Q: What is the significance of Ohr's ruling?
A: The decision is highly significant. Although it will be reviewed and appealed, it is a historic first step in a process that, together with litigation against the NCAA and legislation in Congress, could change the face of college sports. If the decision is upheld, it will give players at private universities a voice in the management of their lives as athletes and students. It will qualify players for workers' compensation benefits for injuries that occur during their playing careers, benefits that will cover them well into their futures. Instead of coaches issuing schedules and setting rules for their private lives, the players and their union will bargain for their working conditions in the same way NFL and MLB players bargain for benefits. And, although the Northwestern players say they are not interested in payments for their efforts, the formation of a players' union will open the way to salaries for athletes in football and men's basketball.
Q: Is the ruling a surprise?
A: Yes. When the Northwestern players stunned their coaches and their university with their petition to form a union in February, most observers agreed that the players had little chance of success. The idea of a collegiate athletic union was inconceivable to many involved in college sports. But the leader of the players, Kain Colter, and a legal team assisted by the United Steelworkers, presented a compelling picture of the daily regimen of Northwestern football players, convincing Ohr that they were workers and employees and not primarily students.
Instead of the mythical amateur athlete playing for the love and glory of the game, Ohr saw workers in a huge commercial enterprise who were already being paid for their service in the form of scholarship, workers who were dependent on their employer (the university) and were, therefore, entitled to form a union. For those in authority in college athletics who feel that players should simply be grateful for the opportunity to play, the ruling is a shocking and revolting development. But it may be a look at the future of college sports.
Q: Northwestern plans to appeal the ruling. Can the university win its appeal?
A: In its detailed presentation of the life of a Northwestern football player and in its analysis of the applicable law, Ohr's opinion clearly anticipates the appeal. It will be difficult for Northwestern to make any significant changes or amendment to Ohr's descriptions of the enormous commercial value of the players' work and the demands placed on a player.
It will also be difficult for Northwestern to find legal precedents that will help it in its appeal. The critical precedent is a case involving Brown University and decided in 2004. Northwestern argued that that case's ruling that graduate assistant instructors were students and not employees was the rule that governed the football players' situation. But Ohr, in an impressive bit of scholarship, explains in detail why Northwestern is wrong and why the Brown ruling does not apply to scholarship athletes.
Northwestern will have a difficult time convincing the labor board in Washington that Ohr was wrong. In addition, Northwestern will be up against three members of the board recently appointed by President Barack Obama who are likely to lean in the direction of the union and against the university.
Q: What impact does the decision have on public universities?

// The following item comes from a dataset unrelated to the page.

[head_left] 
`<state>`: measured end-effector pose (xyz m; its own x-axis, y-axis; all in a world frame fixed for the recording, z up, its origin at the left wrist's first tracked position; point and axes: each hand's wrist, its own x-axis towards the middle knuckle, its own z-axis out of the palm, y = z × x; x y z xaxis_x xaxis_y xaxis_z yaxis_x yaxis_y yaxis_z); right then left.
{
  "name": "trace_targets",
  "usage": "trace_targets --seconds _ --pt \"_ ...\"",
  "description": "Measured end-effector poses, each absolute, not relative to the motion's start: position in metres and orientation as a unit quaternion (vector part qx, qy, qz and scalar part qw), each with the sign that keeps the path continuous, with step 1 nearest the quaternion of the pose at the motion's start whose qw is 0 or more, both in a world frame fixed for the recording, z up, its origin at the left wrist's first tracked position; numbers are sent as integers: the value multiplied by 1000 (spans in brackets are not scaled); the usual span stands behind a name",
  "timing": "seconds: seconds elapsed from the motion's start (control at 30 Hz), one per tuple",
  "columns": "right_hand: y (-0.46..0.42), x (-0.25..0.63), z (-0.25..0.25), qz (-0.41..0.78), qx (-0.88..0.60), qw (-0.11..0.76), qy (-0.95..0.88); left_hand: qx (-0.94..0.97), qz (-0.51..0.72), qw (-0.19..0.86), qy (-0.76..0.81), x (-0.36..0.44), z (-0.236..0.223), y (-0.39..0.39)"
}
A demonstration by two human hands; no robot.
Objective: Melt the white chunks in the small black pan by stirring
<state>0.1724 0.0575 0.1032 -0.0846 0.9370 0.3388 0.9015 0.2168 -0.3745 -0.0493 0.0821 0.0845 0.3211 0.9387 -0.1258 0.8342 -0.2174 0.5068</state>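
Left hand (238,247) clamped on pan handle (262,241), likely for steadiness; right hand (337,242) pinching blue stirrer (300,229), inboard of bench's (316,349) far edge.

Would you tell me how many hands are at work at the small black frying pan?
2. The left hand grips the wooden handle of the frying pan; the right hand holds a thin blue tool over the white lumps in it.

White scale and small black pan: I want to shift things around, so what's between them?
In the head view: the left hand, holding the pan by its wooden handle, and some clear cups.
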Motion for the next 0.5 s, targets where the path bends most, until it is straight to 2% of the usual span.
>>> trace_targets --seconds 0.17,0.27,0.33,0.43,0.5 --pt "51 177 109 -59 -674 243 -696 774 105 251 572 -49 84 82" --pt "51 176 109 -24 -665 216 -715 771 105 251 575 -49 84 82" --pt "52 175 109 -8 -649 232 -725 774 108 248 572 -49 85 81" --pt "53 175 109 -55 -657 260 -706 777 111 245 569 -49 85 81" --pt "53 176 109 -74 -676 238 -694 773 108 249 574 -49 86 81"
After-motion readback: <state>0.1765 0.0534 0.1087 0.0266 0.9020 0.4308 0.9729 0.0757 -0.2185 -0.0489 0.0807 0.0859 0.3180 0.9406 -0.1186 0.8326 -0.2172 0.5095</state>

A: None. The decision in the Northwestern case affects only private universities. Any attempt by players to form a union at, say, Ohio State, or Nebraska, would be governed by the specific state's laws on unions of public employees (teachers, firefighters, police.) It is different in each state. But there would seem to be little doubt that athletes at these public schools will be watching what happens to determine whether they want to do something similar. Large public employee unions like the SEIU or AFSCME may be willing to help these athletes in the same way the United Steelworkers helped Colter and the Northwestern players.